Team:Imperial College London/Human Practices/Meetings

From 2010.igem.org

Revision as of 19:33, 17 October 2010 by Bm108 (Talk | contribs)

Human Practices Overview | Panel | Workshop | Meetings | Report | Documentary
Human practices has been a hugely important influence in the design of our final product. We contacted a number of experts very early on in the design process to allow us to truly adapt our specifications to meet the requirements of a field testing kit for parasites. This has ensured that our design is as feasible and useful as possible.
Meeting with Professor Alan Fenwick and Dr Wendy Harrison of the

Schistosomiasis Control Initiative (SCI)

The SCI is based at the St Mary's Campus of Imperial College London and carries out research into NTDs, working with countries in sub-Saharan Africa to establish various disease control programmes.

The meeting was both informative and constructive, allowing us to shape our system so that it can be as useful as possible in a real world application.

We discussed the sensitivity of our system, which would be a key issue in the development and implementation of the detection kit. It was suggested that sampling issues could be our biggest problem, because there are various factors that affect the population of cercariae in particular volume of water. In addition to this, the lifetime of a cercaria is only around 24 hours, so any testing would need to be adapted so that it is statistically significant.

We decided that using skin lipids, such as linoleic and linolenic acid, to attract cercariae to the testing device may be useful in terms of increasing the signal. It may also be possible to use a dipstick instead of using a fixed volume of water to test. This would mean that the test would take a longer time, but it would enable the detection of cercariae at much lower population densities.

Dr Harrison suggested that we could use a visually quantify the amount of cercariae present, for example by using a colour gradient similar to a pH indicator test.

It was suggested that the sediment in the water may prevent one from seeing the colour change. However, we explained the modularity of our project, and how we could easily use a different output, such as smell.

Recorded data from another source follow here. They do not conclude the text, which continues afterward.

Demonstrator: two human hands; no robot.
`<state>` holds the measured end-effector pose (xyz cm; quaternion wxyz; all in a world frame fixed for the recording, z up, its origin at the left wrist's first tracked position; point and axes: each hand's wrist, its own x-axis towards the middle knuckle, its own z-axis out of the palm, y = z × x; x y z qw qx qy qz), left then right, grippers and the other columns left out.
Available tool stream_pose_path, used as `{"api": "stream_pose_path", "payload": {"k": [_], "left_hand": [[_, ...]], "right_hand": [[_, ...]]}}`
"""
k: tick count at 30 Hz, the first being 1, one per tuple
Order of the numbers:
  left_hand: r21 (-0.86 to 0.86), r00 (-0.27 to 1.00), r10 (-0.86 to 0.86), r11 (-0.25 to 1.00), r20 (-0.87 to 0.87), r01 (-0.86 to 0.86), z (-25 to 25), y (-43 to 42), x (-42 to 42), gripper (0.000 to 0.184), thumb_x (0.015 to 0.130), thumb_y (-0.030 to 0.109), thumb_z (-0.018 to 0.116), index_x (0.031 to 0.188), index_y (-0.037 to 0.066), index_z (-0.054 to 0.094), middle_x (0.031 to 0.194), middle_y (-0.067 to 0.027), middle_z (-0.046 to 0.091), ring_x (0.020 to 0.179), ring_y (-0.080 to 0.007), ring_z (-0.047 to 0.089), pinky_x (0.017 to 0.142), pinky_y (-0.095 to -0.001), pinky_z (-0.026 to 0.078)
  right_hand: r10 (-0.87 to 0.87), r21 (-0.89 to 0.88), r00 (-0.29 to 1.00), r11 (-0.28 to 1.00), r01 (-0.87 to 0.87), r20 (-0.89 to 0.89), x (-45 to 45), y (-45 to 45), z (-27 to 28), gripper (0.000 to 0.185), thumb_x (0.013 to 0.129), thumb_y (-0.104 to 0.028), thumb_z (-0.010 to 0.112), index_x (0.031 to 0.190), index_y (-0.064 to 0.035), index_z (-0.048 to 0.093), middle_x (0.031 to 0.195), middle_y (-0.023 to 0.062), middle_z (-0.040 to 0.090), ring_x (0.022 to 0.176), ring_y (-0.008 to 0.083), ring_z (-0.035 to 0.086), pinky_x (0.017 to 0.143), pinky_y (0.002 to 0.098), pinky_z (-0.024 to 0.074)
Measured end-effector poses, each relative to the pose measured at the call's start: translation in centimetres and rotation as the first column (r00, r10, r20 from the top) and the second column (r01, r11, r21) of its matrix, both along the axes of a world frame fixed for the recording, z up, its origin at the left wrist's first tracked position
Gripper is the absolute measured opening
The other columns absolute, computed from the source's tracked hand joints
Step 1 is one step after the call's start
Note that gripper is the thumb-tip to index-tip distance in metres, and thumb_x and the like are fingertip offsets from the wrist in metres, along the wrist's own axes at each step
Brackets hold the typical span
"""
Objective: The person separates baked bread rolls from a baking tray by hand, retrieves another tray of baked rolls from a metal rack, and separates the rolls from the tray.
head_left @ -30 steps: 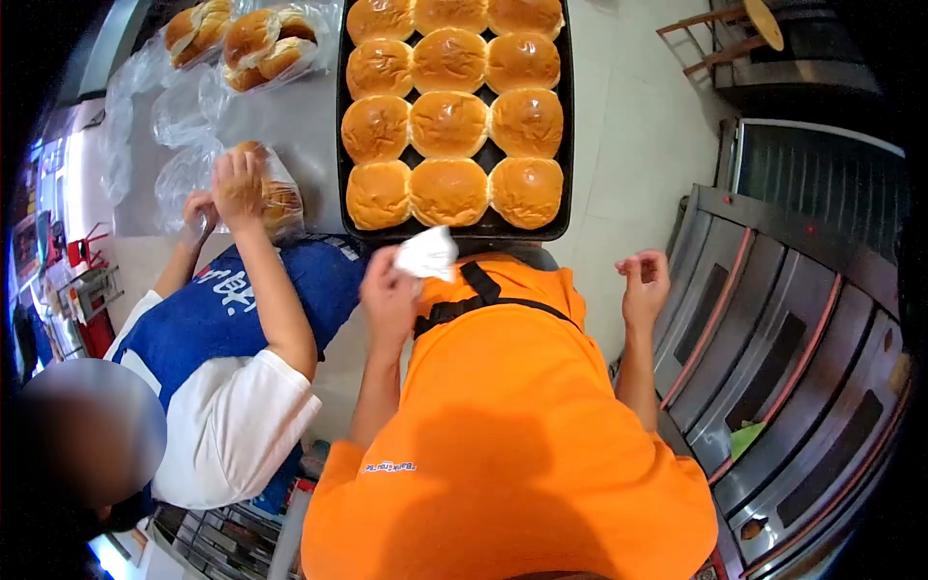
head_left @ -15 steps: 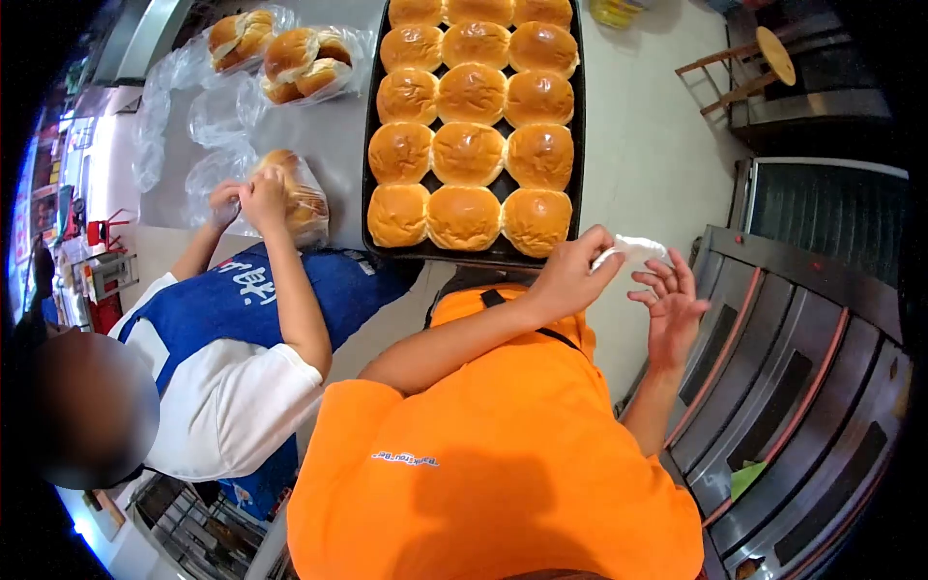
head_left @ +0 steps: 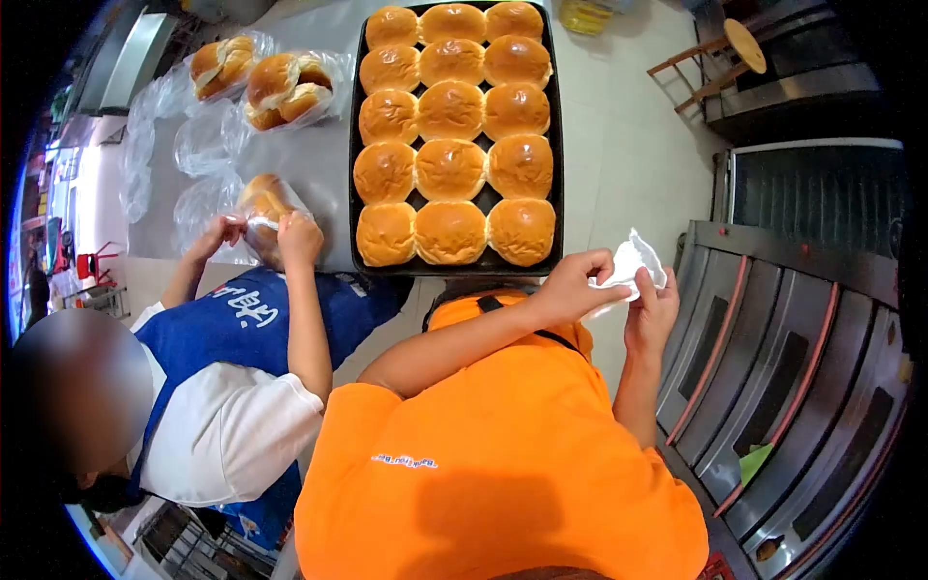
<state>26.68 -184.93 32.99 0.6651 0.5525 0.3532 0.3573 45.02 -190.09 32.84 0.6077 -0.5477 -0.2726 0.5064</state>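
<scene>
Over the floor, just right of the tray, I hold a thin, white, crumpled piece (head_left: 635, 257). Whether it is cloth, paper or plastic I cannot tell. My left hand (head_left: 577, 280) pinches its left side. On its right side, the fingers of my right hand (head_left: 652, 307) are closed. A black baking tray (head_left: 558, 184) lies in front of me, filled with rows of glossy golden buns (head_left: 451, 169). Neither hand touches the tray or the buns.
At my left, a person in a blue apron (head_left: 290, 309) handles a bagged bun (head_left: 263, 198) on the grey table (head_left: 324, 198). Other bagged buns (head_left: 288, 89) lie farther back. A metal rack-like unit (head_left: 773, 367) stands at right, a wooden stool (head_left: 744, 46) behind it.
My right hand has come in and closed on the white piece, which now hangs spread between both hands. The view has shifted slightly. The other person's hands have moved on the bagged bun.
</scene>
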Motion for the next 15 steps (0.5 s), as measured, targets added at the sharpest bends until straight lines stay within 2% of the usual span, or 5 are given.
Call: {"api": "stream_pose_path", "payload": {"k": [4, 7, 11, 13, 15], "left_hand": [[-0.325, 0.867, 0.246, 0.94, 0.433, -0.104, -1.8, 0.3, 0.3, 0.028, 0.096, 0.002, 0.07, 0.085, 0.009, 0.045, 0.085, 0.0026, 0.052, 0.078, -0.0068, 0.05, 0.069, -0.023, 0.044], [-0.32, 0.891, 0.375, 0.903, 0.258, -0.287, -2.6, 0.9, -0.3, 0.025, 0.096, 0.003, 0.07, 0.09, 0.008, 0.047, 0.085, 0.0033, 0.052, 0.078, -0.0068, 0.051, 0.071, -0.023, 0.045], [-0.122, 0.901, 0.284, 0.958, 0.327, -0.258, -0.7, 0.4, 1.7, 0.025, 0.104, 0.027, 0.067, 0.111, 0.005, 0.058, 0.091, 0.0022, 0.058, 0.078, -0.0068, 0.053, 0.073, -0.0235, 0.046], [-0.48, 0.923, -0.008, 0.852, 0.386, 0.208, 1.2, -0.8, 2.5, 0.04, 0.108, 0.042, 0.056, 0.114, 0.003, 0.061, 0.092, 0.0006, 0.062, 0.082, -0.0077, 0.056, 0.073, -0.0248, 0.048], [-0.305, 0.958, -0.01, 0.947, 0.286, 0.101, -1.6, -0.6, 3.6, 0.045, 0.11, 0.045, 0.051, 0.107, 0.002, 0.064, 0.09, -0.0008, 0.063, 0.081, -0.0098, 0.058, 0.067, -0.0274, 0.049]], "right_hand": [[-0.129, -0.004, 0.962, 0.991, 0.132, -0.241, 0.1, 0.5, 1.5, 0.037, 0.101, -0.014, 0.067, 0.134, -0.0001, 0.058, 0.122, 0.0097, 0.069, 0.112, 0.0217, 0.067, 0.099, 0.0343, 0.0521], [-0.363, 0.002, 0.892, 0.926, 0.377, -0.271, 0.9, 1.1, 2.5, 0.028, 0.1, -0.011, 0.068, 0.126, -0.0014, 0.063, 0.114, 0.0097, 0.071, 0.104, 0.0234, 0.069, 0.092, 0.0372, 0.0563], [-0.329, 0.269, 0.819, 0.937, 0.222, 0.47, -0.8, 0.5, 3.6, 0.036, 0.106, -0.021, 0.061, 0.131, 0.0052, 0.063, 0.127, 0.0154, 0.069, 0.112, 0.0235, 0.068, 0.097, 0.0385, 0.0557], [-0.091, 0.115, 0.83, 0.993, 0.032, 0.55, -4.6, 0.0, 4.1, 0.051, 0.11, -0.031, 0.052, 0.145, 0.0069, 0.053, 0.131, 0.0178, 0.068, 0.113, 0.0244, 0.067, 0.095, 0.0367, 0.0561], [0.013, 0.291, 0.764, 0.92, -0.262, 0.645, -5.8, 0.7, 2.0, 0.058, 0.112, -0.032, 0.047, 0.154, 0.0076, 0.042, 0.129, 0.0169, 0.069, 0.104, 0.0234, 0.069, 0.084, 0.033, 0.0568]]}}
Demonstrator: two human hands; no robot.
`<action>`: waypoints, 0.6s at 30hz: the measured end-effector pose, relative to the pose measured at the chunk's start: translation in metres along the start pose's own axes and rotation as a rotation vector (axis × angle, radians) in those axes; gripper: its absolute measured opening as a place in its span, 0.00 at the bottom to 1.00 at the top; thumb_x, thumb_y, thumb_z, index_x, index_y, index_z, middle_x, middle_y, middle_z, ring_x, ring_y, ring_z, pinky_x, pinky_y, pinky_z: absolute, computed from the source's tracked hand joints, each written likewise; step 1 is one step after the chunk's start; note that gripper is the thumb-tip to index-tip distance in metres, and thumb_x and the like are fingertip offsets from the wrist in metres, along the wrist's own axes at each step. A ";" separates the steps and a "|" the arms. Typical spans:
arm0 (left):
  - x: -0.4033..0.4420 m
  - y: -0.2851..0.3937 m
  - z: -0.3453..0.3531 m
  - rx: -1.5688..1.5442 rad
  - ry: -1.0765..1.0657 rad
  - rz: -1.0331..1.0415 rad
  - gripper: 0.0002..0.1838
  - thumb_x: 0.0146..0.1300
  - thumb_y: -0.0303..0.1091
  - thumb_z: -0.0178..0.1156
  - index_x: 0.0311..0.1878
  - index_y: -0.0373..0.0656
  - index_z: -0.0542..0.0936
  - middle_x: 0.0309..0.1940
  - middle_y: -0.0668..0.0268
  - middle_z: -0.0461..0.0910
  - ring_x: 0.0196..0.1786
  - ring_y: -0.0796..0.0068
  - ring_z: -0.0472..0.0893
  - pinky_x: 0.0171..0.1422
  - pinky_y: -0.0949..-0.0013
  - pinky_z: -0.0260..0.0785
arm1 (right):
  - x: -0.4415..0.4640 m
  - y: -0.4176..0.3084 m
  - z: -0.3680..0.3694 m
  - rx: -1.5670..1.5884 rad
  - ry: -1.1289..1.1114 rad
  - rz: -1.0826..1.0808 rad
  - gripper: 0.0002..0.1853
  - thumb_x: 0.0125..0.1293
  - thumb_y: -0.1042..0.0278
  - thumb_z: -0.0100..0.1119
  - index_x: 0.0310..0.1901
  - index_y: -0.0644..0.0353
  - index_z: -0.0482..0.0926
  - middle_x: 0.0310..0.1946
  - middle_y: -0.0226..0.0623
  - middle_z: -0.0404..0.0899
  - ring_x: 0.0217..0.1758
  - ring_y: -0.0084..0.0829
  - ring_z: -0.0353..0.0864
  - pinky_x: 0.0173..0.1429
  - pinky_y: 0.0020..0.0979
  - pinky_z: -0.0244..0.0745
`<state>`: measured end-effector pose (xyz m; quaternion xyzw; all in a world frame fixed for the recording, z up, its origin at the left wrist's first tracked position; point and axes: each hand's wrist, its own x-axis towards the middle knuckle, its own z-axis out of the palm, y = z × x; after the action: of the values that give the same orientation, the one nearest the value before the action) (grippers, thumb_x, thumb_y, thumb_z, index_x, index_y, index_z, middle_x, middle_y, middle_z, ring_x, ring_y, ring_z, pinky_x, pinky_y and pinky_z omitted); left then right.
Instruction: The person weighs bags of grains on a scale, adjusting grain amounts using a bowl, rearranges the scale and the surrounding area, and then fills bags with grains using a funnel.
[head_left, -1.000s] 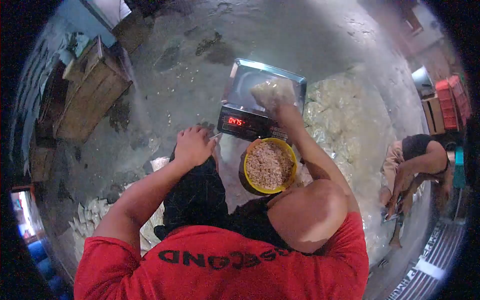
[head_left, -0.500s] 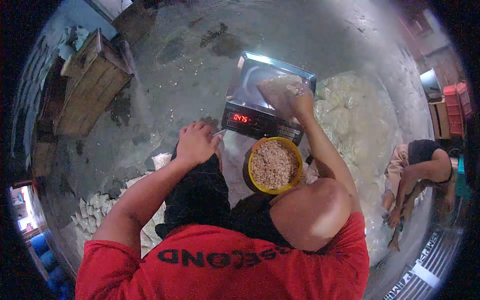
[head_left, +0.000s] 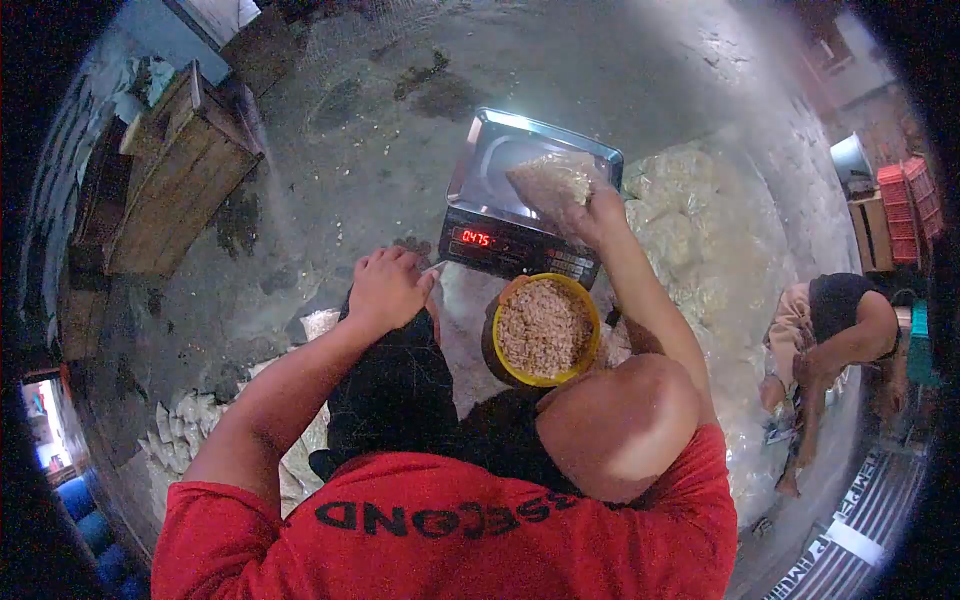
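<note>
My right hand (head_left: 603,217) grips one end of a clear plastic bag (head_left: 553,182) filled with pale, bean-like pieces. The bag is over the steel pan of a digital scale (head_left: 482,185); whether it rests its full weight there I cannot tell. Red digits on the scale read 0.475. My left hand (head_left: 388,290) lies over my dark-trousered knee with curled fingers, and a thin, pale, stick-like piece (head_left: 434,267) sticks out by the thumb. In front of the scale, a yellow-rimmed bucket (head_left: 497,345) holds similar loose pieces.
Filled clear bags (head_left: 675,215) lie in a heap right of the scale, and smaller filled bags (head_left: 180,430) sit at lower left. A wooden crate (head_left: 185,175) stands at left. Another person (head_left: 845,325) bends at right, near red crates (head_left: 910,205).
The whole view has shifted slightly. My right hand still has the bag at the pan, its filled part showing more clearly. The digits remain 0.475, and my left hand stays on the knee.
</note>
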<state>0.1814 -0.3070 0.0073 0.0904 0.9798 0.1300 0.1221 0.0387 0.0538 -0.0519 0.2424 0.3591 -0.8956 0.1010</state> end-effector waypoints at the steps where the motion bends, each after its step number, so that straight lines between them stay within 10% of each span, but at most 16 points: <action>1: -0.001 0.000 0.001 0.001 0.000 0.002 0.28 0.72 0.58 0.55 0.57 0.42 0.84 0.66 0.54 0.79 0.70 0.49 0.74 0.75 0.44 0.61 | 0.001 0.000 -0.003 0.016 0.015 -0.003 0.16 0.81 0.65 0.46 0.63 0.58 0.75 0.59 0.44 0.79 0.54 0.40 0.83 0.49 0.36 0.89; 8: 0.001 -0.003 0.002 -0.008 0.005 0.011 0.26 0.72 0.57 0.56 0.56 0.43 0.85 0.62 0.55 0.81 0.67 0.50 0.77 0.73 0.47 0.64 | -0.033 -0.004 -0.016 -0.293 -0.057 -0.111 0.16 0.82 0.62 0.46 0.62 0.61 0.74 0.57 0.45 0.78 0.55 0.39 0.82 0.47 0.30 0.88; 14: -0.002 -0.007 0.012 -0.039 0.114 0.012 0.25 0.70 0.57 0.58 0.52 0.43 0.86 0.58 0.57 0.82 0.67 0.52 0.76 0.72 0.45 0.63 | -0.129 -0.020 -0.031 -0.154 -0.083 0.229 0.16 0.82 0.60 0.52 0.60 0.62 0.77 0.49 0.40 0.83 0.49 0.32 0.85 0.50 0.29 0.85; 18: 0.000 -0.003 0.006 0.011 0.064 0.029 0.24 0.70 0.56 0.59 0.52 0.44 0.86 0.58 0.58 0.82 0.66 0.54 0.77 0.71 0.46 0.64 | -0.172 0.024 -0.066 -0.959 -0.112 -0.108 0.16 0.82 0.59 0.52 0.60 0.60 0.79 0.51 0.39 0.84 0.53 0.36 0.85 0.53 0.35 0.85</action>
<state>0.1825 -0.3086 0.0005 0.1012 0.9825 0.1292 0.0882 0.2196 0.0834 -0.0208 0.1007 0.7375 -0.6448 0.1738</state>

When discussing the possible uses for our detection kit, we found that organisations such as the CONTRAST project, which does disease risk mapping in sub-Saharan Africa, could find our project very useful indeed.

It may also be useful to have a test that distinguished between different Schistosoma species. This could be done if the proteases released by each species had a slightly different amino acid recognition motif, which would define our linker sequence between the AIP and cell surface protein.

We also wanted to know what Professor Fenwick and Dr Harrison's opinion were on praziquantel resistance. In fact, resistance has not been observed. However, a certain amount of tolerance to the drug has been observed. This occurs when a certain Schistosome is able to survive in the body after the drug has been administered. However, a higher dosage will easily kill the parasite and prevent the tolerant strain from spreading.

Administration of praziquantel is not intended to reduce the transmission of schistosomiasis. Instead, it is hoped that by treating communities, the morbidity of the disease will decrease.

It was noted that detection of the miracidia in stool would be a much more useful way to detect the parasite, because it would indicate whether or not a given community needs to be treated with praziquantel.

We wanted to know if there were any other proteases that we might want to detect, in terms of NTDs. There is a protease which is released by Trypanosoma in the blood which could be used to diagnose Chagas disease. Currently, diagnosis of Chagas disease requires a lumbar puncture, which is hard to accomplish in resource-poor settings.